In photography (particularly digital photography), purple fringing (sometimes called PF) is the term for an unfocused purple or magenta "ghost" image on a photograph. This optical aberration is generally most visible as a coloring and lightening of dark edges adjacent to bright areas of broad-spectrum illumination, such as daylight or various types of gas-discharge lamps.

Lenses in general exhibit axial chromatic aberration, in which different colors of light do not focus in the same plane. Normally, lens designs are optimized so that two or more (at least three for apochromatic lenses) wavelengths of light in the visible spectrum focus at the same plane. Wavelengths very different from those optimized in the design process may be severely out of focus while the reference colors are in focus; this axial chromatic aberration is usually severe at short wavelengths (violet). Lens performance may be poor for such wavelengths in other ways too, including an increase in flare due to anti-reflective coatings' also being optimized for the expected wavelengths.

Most film has relatively low sensitivity to colors outside the visible range, so light spread in the near ultraviolet (UV) or near infrared (IR) rarely has a significant impact on the image recorded. However, image sensors used in digital cameras commonly are sensitive to a wider range of wavelengths. Although the lens glass itself filters out much of the UV light, and all digital cameras designed for color photography incorporate filters to reduce red and IR sensitivity, the chromatic aberration can be sufficient for unfocused violet light to tint nearby dark regions of the image. Bright cloudy or hazy skies are strong sources of scattered violet and UV light, so they tend to cause the problem.

The term purple fringe used to describe one aspect of chromatic aberration dates back to at least 1833, when David Brewster used it in his Treatise on Optics. However, Brewster's description with a purple fringe on one edge and a green fringe on the other is a lateral chromatic aberration. A general defocus of the shortest wavelengths resulting in a purple fringe on all sides of a bright object is the result of an axial or longitudinal chromatic aberration. Quite often, these effects are mixed in an image. Axial chromatic aberration is more subject to reduction by stopping down the lens than lateral chromatic aberration is, so the purple fringing can be very dependent on f-number: a larger f-number (smaller aperture) reduces axial aberration.

==Other explanations==

Purple fringing is usually attributed to chromatic aberration as described above.

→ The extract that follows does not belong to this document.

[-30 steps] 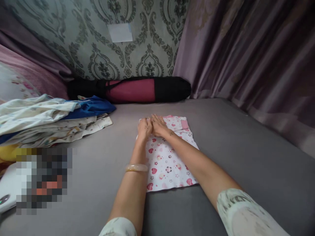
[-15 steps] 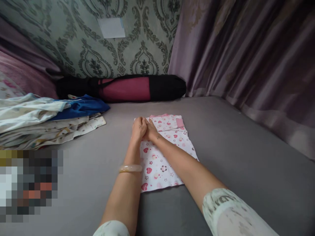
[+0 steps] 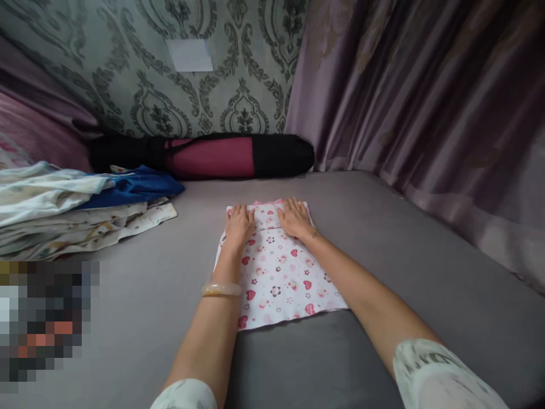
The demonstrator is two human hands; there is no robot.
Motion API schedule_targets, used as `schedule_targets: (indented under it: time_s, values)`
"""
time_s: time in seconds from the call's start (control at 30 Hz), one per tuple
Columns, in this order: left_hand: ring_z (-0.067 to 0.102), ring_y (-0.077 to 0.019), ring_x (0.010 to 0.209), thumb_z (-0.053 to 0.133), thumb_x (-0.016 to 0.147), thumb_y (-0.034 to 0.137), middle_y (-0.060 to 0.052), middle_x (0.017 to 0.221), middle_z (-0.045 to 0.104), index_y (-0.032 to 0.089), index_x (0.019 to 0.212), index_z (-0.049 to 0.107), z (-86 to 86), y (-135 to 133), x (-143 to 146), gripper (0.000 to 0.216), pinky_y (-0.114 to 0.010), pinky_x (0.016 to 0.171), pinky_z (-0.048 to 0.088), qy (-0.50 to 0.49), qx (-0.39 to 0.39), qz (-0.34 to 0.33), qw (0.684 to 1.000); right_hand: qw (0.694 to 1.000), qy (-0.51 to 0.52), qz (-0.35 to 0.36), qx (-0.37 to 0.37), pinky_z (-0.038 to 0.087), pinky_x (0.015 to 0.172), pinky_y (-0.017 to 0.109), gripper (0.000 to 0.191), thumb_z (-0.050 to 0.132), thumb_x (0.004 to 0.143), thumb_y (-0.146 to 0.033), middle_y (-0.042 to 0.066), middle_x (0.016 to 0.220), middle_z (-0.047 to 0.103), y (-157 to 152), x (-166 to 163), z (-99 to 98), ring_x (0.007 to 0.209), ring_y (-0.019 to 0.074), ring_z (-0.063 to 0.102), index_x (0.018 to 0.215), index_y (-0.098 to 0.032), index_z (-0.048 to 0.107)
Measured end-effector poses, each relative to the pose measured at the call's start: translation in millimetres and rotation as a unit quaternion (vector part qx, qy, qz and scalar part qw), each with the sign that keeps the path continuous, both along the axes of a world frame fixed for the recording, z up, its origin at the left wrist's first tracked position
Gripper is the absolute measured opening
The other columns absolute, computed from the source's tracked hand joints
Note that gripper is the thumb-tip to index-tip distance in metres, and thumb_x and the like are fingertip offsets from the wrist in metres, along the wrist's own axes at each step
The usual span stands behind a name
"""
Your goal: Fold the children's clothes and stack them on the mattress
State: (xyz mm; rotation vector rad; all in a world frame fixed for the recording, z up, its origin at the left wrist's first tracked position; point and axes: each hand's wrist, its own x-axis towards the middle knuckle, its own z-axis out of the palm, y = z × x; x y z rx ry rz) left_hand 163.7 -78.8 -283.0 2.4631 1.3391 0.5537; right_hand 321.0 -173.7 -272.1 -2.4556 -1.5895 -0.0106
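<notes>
Far left, a loose pile of clothes (image 3: 63,216) lies on the grey sheet (image 3: 426,272), a blue piece (image 3: 136,184) on top of the pale printed ones, none of it looking neatly folded; behind, against the patterned wall (image 3: 238,68), a rolled pink mat in a black bag (image 3: 204,156) lies on its side; in the middle of the bed, the left hand (image 3: 238,223), with a pale bangle (image 3: 221,289) on its wrist, rests palm down on the far left part of a small heart-print garment (image 3: 281,278), fingers spread and gripping nothing; the garment lies flat as 1 tidy rectangle with a fold line across its far end, so I judge this piece all but folded and only being smoothed, while the pile is yet to be dealt with; the right hand (image 3: 294,218) presses the far right part likewise, flat and empty, apart from the left; a purple curtain (image 3: 426,102) hangs along the right.
</notes>
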Motion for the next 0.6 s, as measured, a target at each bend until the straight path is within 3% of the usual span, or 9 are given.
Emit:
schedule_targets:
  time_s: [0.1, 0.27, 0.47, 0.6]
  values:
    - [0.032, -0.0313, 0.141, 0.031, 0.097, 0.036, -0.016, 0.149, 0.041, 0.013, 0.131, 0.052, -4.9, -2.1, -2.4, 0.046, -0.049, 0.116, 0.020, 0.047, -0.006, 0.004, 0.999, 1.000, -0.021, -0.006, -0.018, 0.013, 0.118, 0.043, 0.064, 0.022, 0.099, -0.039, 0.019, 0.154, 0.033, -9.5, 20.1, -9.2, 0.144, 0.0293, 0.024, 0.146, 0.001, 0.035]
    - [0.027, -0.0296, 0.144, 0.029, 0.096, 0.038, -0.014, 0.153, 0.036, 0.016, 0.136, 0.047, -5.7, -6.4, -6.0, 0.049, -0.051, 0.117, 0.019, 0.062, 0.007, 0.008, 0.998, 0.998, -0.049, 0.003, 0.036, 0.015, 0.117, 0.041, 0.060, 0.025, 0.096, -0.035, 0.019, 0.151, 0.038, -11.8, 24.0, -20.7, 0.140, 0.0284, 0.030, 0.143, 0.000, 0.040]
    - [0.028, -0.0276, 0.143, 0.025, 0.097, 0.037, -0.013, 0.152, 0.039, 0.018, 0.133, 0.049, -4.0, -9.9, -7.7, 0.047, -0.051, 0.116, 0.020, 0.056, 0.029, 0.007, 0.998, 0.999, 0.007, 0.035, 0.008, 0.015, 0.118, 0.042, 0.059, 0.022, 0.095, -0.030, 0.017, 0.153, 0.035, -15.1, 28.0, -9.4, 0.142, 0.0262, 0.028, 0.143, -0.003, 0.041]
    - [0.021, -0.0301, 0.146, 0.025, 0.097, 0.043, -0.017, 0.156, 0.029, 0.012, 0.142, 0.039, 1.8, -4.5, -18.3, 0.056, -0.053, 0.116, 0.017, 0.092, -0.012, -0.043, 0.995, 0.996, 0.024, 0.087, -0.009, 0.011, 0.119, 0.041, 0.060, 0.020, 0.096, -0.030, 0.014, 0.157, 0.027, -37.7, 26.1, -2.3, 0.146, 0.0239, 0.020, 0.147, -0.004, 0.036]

Other attributed causes of purple fringing in digital photography include many hypothesized sensor effects:
- Digital noise in dark areas
- Image processing and interpolation artifacts (almost all CCDs and CMOS require considerable processing)
- Stray ultraviolet and/or infrared light
- Image bloom from overexposure of CCD sensor (not applied to CMOS)

==Mitigations==
Commonly advocated methods of avoiding purple fringing include:
- Avoid shooting with a lens at fast apertures in high contrast scenes
- Avoid overexposing highlights (e.g. specular reflections and bright sky behind dark objects)
- Shoot with a strong UV-cut filter

Post-processing to remove purple fringing (or chromatic aberration in general) usually involves scaling the fringed colour channel, or subtracting some of a scaled version of the blue channel, or other blue-channel tricks.